### WHAT IS BEING ASKED
Of all the entries below, only the lines from the one with "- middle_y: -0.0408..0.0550" up to and including the one with "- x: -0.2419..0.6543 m" are to be duplicated exactly.

####################

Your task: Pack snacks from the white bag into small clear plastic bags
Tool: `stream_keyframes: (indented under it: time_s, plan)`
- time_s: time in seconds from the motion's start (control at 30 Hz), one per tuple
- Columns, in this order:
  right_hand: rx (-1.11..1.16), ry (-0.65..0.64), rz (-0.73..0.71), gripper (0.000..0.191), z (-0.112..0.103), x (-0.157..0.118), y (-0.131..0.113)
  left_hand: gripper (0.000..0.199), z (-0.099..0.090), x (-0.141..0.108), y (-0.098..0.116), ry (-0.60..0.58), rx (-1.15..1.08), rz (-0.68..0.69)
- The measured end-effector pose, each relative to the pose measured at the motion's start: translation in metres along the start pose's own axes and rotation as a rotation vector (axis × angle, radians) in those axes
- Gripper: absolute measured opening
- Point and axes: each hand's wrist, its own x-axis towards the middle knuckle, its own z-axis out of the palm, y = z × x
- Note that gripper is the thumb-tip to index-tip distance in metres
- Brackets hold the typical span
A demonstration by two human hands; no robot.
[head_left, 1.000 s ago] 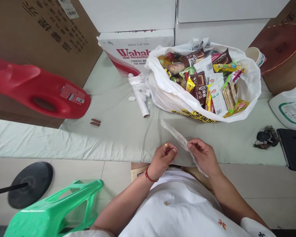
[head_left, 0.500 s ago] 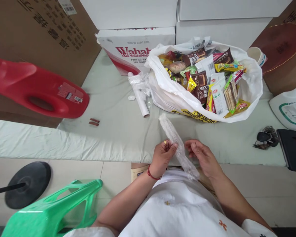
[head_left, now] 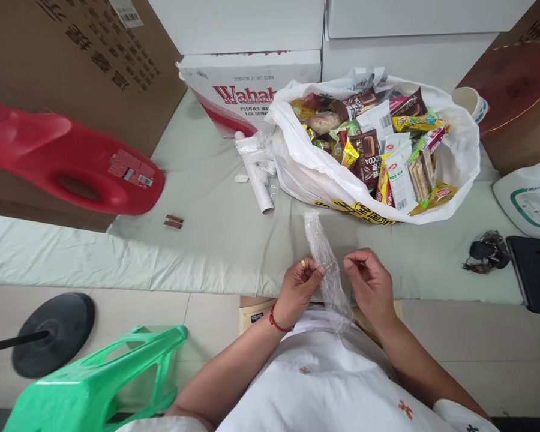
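Note:
A long strip of crinkled clear plastic (head_left: 324, 255) hangs over the table's front edge. My left hand (head_left: 300, 288), with a ring and a red bracelet, pinches it near its middle. To its right my right hand (head_left: 369, 287) is raised, thumb and fingertips curled together; whether anything thin is between them is too small to tell. Beyond the strip, a large white bag (head_left: 292, 162) full of wrapped snacks stands open. A white roll (head_left: 257, 186) with crumpled clear film lies to the bag's left.
A red jug (head_left: 137, 201) lies at the left near two small brown pieces (head_left: 174, 221). Keys (head_left: 486, 252), a dark phone (head_left: 533, 270) and a white jug (head_left: 533, 198) are at the right. Boxes (head_left: 247, 90) line the back. A green stool (head_left: 85, 384) stands below left.
The plastic strip has swung more upright, its upper end moving right. My right hand has turned, its fingertips now closed together. The view has shifted slightly.

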Motion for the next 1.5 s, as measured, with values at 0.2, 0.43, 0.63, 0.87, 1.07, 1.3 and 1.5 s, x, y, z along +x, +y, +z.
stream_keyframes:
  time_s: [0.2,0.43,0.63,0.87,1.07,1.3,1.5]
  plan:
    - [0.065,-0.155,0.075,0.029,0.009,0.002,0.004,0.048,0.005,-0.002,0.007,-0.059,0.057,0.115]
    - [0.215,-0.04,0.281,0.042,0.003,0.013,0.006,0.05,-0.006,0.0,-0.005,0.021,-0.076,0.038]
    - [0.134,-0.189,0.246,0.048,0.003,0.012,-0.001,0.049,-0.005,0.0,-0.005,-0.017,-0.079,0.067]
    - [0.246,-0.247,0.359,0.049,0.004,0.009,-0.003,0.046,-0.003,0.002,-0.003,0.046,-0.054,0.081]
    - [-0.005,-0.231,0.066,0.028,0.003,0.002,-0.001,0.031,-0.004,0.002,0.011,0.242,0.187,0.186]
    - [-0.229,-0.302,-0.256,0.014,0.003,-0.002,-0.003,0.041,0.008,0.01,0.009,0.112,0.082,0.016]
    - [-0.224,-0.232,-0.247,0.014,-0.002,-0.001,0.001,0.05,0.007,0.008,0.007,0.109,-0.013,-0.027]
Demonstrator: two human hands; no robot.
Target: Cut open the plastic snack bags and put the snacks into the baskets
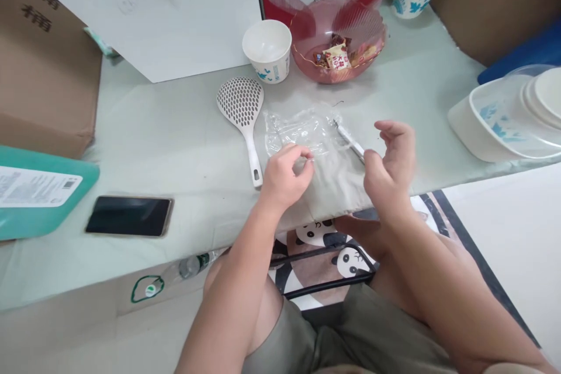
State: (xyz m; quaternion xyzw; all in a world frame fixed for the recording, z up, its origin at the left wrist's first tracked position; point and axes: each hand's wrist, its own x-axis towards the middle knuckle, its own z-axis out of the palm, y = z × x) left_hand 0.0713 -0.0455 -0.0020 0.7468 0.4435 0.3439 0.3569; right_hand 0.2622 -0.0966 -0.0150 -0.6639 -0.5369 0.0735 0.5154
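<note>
A crumpled clear plastic bag (302, 128) lies on the cloth-covered table in front of me. My left hand (287, 176) is closed in a pinch at the bag's near edge, thumb and forefinger meeting on the plastic. To its right, my right hand (391, 166) is held with thumb and fingers apart. A slim silver pen-like tool (352, 141) with a dark tip lies by the right thumb, its tip reaching the bag; its near end is partly hidden. Left of the bag rests a white slotted ladle (242, 106), handle towards me.
Behind stand a white paper cup (267, 52) and a pink bowl (311, 70) with wrapped snacks. A black phone (129, 216) and a teal pouch (44, 219) lie left. At right is a white tub (467, 120) with cups. A cardboard box (48, 70) stands far left.
</note>
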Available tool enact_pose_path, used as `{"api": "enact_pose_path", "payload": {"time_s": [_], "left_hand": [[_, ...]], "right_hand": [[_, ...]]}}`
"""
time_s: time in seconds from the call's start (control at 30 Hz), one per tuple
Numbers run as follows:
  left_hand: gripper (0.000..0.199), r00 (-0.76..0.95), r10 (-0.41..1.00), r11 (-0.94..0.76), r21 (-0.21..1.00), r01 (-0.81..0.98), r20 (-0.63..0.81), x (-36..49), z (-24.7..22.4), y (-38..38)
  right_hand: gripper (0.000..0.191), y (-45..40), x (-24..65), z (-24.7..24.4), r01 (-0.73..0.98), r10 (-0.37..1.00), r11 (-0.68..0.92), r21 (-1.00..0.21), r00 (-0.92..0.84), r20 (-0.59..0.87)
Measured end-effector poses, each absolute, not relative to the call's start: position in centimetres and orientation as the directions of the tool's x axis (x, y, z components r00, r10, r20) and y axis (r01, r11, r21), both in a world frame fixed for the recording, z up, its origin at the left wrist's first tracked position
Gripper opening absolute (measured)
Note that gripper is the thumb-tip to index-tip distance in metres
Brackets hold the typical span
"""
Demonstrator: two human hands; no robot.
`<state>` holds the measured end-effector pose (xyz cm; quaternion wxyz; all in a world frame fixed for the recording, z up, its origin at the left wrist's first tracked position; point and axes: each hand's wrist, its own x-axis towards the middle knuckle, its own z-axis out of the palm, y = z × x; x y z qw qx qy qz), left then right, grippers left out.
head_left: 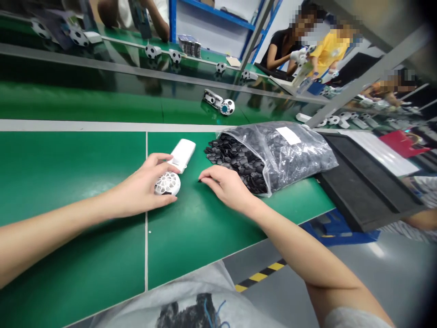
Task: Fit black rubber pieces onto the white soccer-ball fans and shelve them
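My left hand is closed around a white round part with a web-like pattern of openings, and one black patch shows near its lower edge. A white flat oblong piece adjoins the round part; whether the two are joined I cannot tell. My right hand pinches a small black piece between thumb and forefinger, a little to the right of the round part. Behind that hand, a clear plastic bag lies on its side, with many flat black pieces spilling from its mouth.
Across the green table runs a glossy green belt carrying a soccer-ball-patterned device. A black tray lies at the right, near a red item. Several people sit or stand beyond the belt, and metal posts rise from it.
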<state>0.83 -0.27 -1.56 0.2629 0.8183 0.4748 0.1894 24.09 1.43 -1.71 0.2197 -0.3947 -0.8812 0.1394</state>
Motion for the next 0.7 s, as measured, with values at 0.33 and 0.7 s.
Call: {"api": "enact_pose_path", "payload": {"time_s": [0.33,0.7], "left_hand": [[0.036,0.609,0.793,-0.422,0.701,0.575,-0.023,0.3,-0.2,-0.2],[0.024,0.464,0.882,-0.377,0.72,0.582,0.087,1.3,-1.4,-0.6]], "right_hand": [[0.009,0.3,19.9,-2.4,0.359,0.664,0.711,-0.605,-0.628,0.406],[0.01,1.3,19.9,-2.1,0.334,0.61,0.74,-0.584,-0.7,0.372]]}}
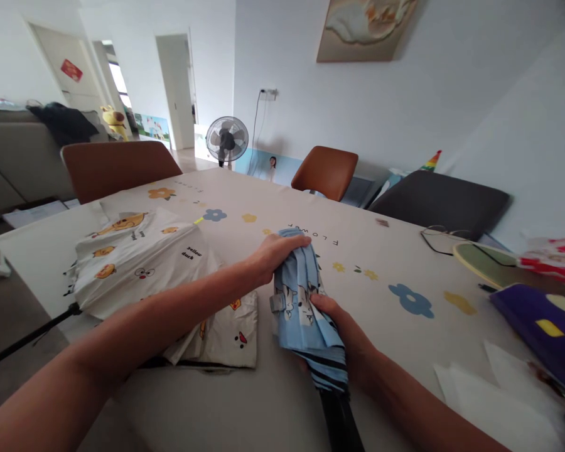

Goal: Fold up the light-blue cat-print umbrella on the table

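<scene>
A light blue folding umbrella (pixel 299 320) with cartoon animals and a black handle lies lengthwise in front of me, its cloth folded around the shaft. My left hand (pixel 277 252) is closed over its far end, the thumb stretched across the top. My right hand (pixel 346 329) grips the cloth from the right side, lower down, with its thumb on the printed figures; the other fingers are hidden beneath. A small grey strap tab (pixel 277 303) sticks out at the left of the cloth. Beside it, a white duck-print umbrella (pixel 169 270) lies loosely collapsed, partly behind my left forearm.
The table (pixel 258 194) has a flower-print cover. Glasses (pixel 445 233), a green round object (pixel 484 263), a purple package (pixel 541 333) and white tissues (pixel 499 395) lie on the right. Brown chairs (pixel 120 166) and a dark chair (pixel 440 198) surround it. A fan (pixel 226 139) stands behind.
</scene>
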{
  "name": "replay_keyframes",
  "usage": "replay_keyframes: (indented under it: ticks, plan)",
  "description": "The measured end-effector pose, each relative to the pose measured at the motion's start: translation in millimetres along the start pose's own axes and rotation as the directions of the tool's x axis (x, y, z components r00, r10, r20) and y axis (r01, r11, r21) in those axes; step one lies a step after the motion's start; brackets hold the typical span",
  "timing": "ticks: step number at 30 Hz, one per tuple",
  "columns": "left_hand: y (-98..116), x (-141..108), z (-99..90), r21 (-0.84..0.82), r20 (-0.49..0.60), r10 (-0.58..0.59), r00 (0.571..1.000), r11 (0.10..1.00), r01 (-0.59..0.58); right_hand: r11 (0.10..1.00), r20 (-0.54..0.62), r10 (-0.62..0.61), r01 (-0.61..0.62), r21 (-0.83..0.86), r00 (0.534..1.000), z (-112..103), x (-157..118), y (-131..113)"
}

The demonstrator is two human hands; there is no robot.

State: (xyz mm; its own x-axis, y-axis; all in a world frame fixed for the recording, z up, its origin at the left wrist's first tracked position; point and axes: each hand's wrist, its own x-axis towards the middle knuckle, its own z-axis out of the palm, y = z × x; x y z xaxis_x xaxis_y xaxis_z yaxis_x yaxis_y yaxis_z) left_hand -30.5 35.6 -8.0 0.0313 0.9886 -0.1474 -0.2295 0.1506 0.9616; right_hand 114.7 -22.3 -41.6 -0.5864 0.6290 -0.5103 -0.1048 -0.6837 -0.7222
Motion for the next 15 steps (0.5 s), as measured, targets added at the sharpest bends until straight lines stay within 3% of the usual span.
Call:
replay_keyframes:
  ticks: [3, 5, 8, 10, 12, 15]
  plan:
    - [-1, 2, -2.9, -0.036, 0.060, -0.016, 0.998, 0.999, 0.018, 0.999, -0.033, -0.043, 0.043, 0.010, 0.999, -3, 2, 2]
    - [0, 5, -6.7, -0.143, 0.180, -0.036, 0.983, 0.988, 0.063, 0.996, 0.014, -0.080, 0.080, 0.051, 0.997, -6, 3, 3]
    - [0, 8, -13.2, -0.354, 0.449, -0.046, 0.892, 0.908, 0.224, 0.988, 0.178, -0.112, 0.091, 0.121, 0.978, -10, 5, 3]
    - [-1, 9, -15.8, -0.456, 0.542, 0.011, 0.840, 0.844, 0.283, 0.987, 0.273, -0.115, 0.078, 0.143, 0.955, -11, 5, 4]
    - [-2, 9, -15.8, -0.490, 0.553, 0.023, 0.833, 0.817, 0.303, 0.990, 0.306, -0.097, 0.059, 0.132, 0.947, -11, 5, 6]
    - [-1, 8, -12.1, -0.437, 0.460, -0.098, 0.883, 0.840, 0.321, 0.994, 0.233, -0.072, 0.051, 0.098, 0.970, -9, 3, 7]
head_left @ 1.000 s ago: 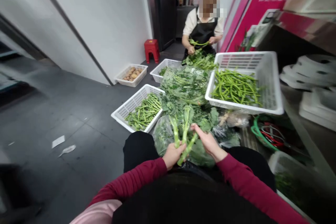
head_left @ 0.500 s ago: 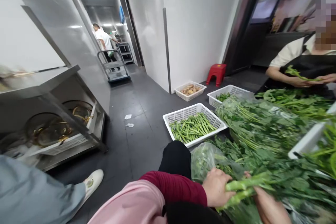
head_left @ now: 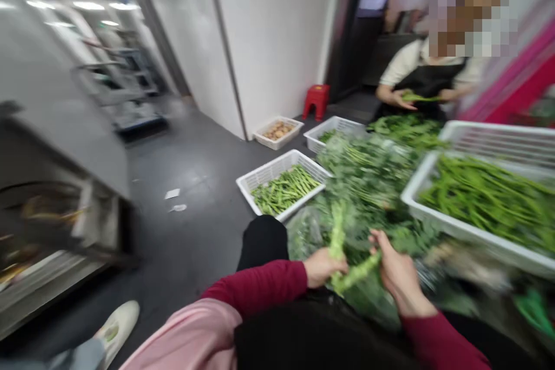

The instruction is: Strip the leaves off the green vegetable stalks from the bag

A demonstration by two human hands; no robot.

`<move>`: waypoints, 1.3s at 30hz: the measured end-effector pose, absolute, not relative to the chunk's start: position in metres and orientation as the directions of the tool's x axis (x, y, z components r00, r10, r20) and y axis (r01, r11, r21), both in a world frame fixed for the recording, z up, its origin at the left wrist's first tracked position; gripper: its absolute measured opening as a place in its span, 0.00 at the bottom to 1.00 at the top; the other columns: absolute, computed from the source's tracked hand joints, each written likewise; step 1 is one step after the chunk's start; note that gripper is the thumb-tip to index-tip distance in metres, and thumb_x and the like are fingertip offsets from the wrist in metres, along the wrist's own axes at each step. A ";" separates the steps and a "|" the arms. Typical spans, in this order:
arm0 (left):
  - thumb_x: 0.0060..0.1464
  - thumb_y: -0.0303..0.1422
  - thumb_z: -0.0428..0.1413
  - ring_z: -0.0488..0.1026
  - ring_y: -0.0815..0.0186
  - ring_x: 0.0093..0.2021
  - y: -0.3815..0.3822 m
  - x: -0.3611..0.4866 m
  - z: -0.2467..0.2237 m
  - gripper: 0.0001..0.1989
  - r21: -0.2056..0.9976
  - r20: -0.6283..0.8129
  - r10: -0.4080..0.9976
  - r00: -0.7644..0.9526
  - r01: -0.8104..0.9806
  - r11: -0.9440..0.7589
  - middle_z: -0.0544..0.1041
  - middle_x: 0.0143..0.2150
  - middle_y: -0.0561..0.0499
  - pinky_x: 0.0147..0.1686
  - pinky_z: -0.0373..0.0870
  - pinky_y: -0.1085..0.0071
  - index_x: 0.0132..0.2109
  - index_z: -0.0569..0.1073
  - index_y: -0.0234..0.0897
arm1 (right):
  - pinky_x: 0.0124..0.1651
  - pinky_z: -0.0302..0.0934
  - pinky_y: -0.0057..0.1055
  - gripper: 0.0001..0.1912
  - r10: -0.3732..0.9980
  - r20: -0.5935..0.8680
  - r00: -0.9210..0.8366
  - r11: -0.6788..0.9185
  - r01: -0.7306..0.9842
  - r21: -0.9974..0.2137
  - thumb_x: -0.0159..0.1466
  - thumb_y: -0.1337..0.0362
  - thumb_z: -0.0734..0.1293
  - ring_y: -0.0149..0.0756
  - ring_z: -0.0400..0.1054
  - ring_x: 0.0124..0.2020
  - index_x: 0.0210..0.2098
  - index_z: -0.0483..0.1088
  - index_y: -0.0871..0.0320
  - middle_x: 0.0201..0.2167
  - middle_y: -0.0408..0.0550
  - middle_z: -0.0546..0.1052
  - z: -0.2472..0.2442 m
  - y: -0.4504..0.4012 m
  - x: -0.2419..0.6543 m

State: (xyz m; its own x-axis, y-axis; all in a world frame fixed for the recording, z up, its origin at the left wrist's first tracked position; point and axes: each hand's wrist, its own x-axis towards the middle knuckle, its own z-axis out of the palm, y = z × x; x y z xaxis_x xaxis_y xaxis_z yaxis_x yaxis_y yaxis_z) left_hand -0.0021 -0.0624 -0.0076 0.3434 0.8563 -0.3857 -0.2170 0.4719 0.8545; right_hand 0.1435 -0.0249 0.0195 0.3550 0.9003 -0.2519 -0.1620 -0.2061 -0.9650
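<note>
Here, the pale green stalks (head_left: 339,231) are on the near side of the leafy heap (head_left: 364,167), in the left hand (head_left: 325,267), its fingers wrapped round their lower ends. One points up towards the heap; another slants right. At that second stalk's far end is the right hand (head_left: 396,272), thumb and fingers near the tip; blur hides whether they pinch it. Left of the heap, a basket (head_left: 266,172) holds cut stems; right of it, a crate (head_left: 489,243) holds thin bright-green stems. Beyond the heap, leftward, are a tub (head_left: 349,126) with greens, potatoes (head_left: 278,130) in a tray (head_left: 281,143) and a red stool (head_left: 316,101). Behind the heap, a co-worker (head_left: 433,78) holds a sprig (head_left: 420,97).
</note>
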 end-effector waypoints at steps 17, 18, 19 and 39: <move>0.39 0.36 0.61 0.71 0.67 0.23 -0.050 0.018 0.010 0.19 0.757 -0.290 0.713 0.638 -0.303 0.579 0.72 0.28 0.50 0.14 0.62 0.79 0.35 0.60 0.34 | 0.20 0.58 0.26 0.16 0.851 -0.383 0.360 0.002 -0.731 -0.683 0.61 0.52 0.57 0.27 0.61 0.18 0.30 0.63 0.59 0.20 0.42 0.68 0.058 0.019 0.142; 0.39 0.36 0.61 0.71 0.67 0.23 -0.049 0.016 0.011 0.19 0.762 -0.270 0.705 0.656 -0.302 0.573 0.72 0.28 0.49 0.13 0.61 0.79 0.34 0.60 0.34 | 0.20 0.59 0.26 0.14 0.849 -0.418 0.322 -0.026 -0.766 -0.642 0.61 0.54 0.57 0.27 0.61 0.18 0.29 0.62 0.59 0.20 0.42 0.68 0.060 0.019 0.143; 0.40 0.36 0.61 0.71 0.67 0.23 -0.048 0.013 0.011 0.19 0.767 -0.256 0.694 0.673 -0.296 0.569 0.72 0.28 0.49 0.13 0.61 0.79 0.34 0.60 0.33 | 0.20 0.60 0.26 0.12 0.849 -0.444 0.287 -0.051 -0.791 -0.609 0.61 0.56 0.57 0.28 0.62 0.18 0.29 0.61 0.59 0.20 0.42 0.68 0.060 0.018 0.143; 0.49 0.40 0.53 0.58 0.77 0.12 -0.065 0.007 0.044 0.14 0.787 -0.239 0.772 0.589 -0.347 0.509 0.68 0.20 0.55 0.11 0.54 0.80 0.33 0.59 0.35 | 0.22 0.61 0.28 0.07 0.798 -0.600 0.051 -0.286 -0.845 -0.452 0.53 0.75 0.59 0.31 0.63 0.19 0.22 0.61 0.58 0.18 0.44 0.68 0.039 -0.050 0.123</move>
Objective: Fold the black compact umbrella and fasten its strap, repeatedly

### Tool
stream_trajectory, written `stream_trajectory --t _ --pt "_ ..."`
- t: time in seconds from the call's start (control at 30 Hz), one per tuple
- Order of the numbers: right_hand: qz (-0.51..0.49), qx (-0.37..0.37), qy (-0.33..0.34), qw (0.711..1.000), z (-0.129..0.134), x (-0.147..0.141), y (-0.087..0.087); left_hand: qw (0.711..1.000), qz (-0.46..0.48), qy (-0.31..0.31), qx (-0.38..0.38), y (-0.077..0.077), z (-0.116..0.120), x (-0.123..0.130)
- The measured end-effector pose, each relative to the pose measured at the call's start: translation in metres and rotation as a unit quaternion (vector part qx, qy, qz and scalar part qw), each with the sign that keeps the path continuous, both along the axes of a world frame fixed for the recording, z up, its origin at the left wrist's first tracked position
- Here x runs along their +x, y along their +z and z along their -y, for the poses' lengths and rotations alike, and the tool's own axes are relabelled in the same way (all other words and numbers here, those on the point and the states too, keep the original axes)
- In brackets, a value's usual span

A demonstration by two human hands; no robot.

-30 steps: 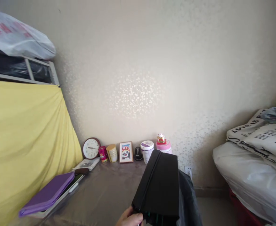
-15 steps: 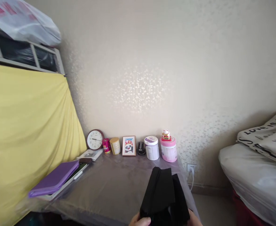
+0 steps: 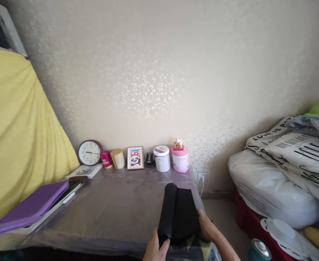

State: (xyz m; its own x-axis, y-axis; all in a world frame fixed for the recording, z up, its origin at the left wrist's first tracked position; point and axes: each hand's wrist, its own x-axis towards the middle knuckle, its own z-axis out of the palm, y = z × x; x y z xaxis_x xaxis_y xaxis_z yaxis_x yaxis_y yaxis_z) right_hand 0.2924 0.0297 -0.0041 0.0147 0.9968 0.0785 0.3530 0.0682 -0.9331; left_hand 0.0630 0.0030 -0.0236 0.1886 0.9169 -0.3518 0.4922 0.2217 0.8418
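Both my hands are on a black case with a flap (image 3: 179, 214), near the front right edge of the table. Its kind is not clear; a ridge or fold runs along its top. My left hand (image 3: 157, 248) grips its near left corner, thumb on the front edge. On its right side, my right hand (image 3: 206, 225) holds it with the fingers partly hidden behind. Something dark with yellow patches (image 3: 193, 244) shows just below the case, partly cut off by the frame.
Along the wall stand a clock (image 3: 90, 152), a pink can (image 3: 106, 160), a panda picture frame (image 3: 135, 158) and two tubs. A purple folder (image 3: 30, 206) lies at left. Right of the table are a spray can (image 3: 260, 250) and a red container (image 3: 248, 214) under piled bedding.
The case's raised flap now lies flatter, and more of both hands shows. My view has swung to the right, bringing the spray can and red container into sight.
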Motion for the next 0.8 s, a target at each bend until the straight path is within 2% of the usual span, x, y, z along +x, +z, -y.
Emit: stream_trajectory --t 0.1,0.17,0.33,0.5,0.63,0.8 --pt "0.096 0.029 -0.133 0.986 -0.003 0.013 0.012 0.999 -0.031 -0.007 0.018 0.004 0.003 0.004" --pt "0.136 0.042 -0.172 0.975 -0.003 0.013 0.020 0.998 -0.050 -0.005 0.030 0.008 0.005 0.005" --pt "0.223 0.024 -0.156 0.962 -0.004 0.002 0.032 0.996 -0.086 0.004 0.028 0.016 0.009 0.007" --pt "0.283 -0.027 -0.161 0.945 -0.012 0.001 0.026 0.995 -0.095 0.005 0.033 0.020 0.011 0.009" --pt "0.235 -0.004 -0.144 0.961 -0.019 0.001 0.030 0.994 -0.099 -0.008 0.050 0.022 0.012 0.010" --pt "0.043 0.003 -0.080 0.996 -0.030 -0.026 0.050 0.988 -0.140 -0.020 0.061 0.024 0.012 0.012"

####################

### OUTPUT FOR THIS TASK
  - middle_y: -0.0408..0.0550
  - middle_z: -0.0546..0.1052
  - z: -0.2472..0.2442 m
  - y: -0.4504..0.4012 m
  - x: -0.2419..0.6543 m

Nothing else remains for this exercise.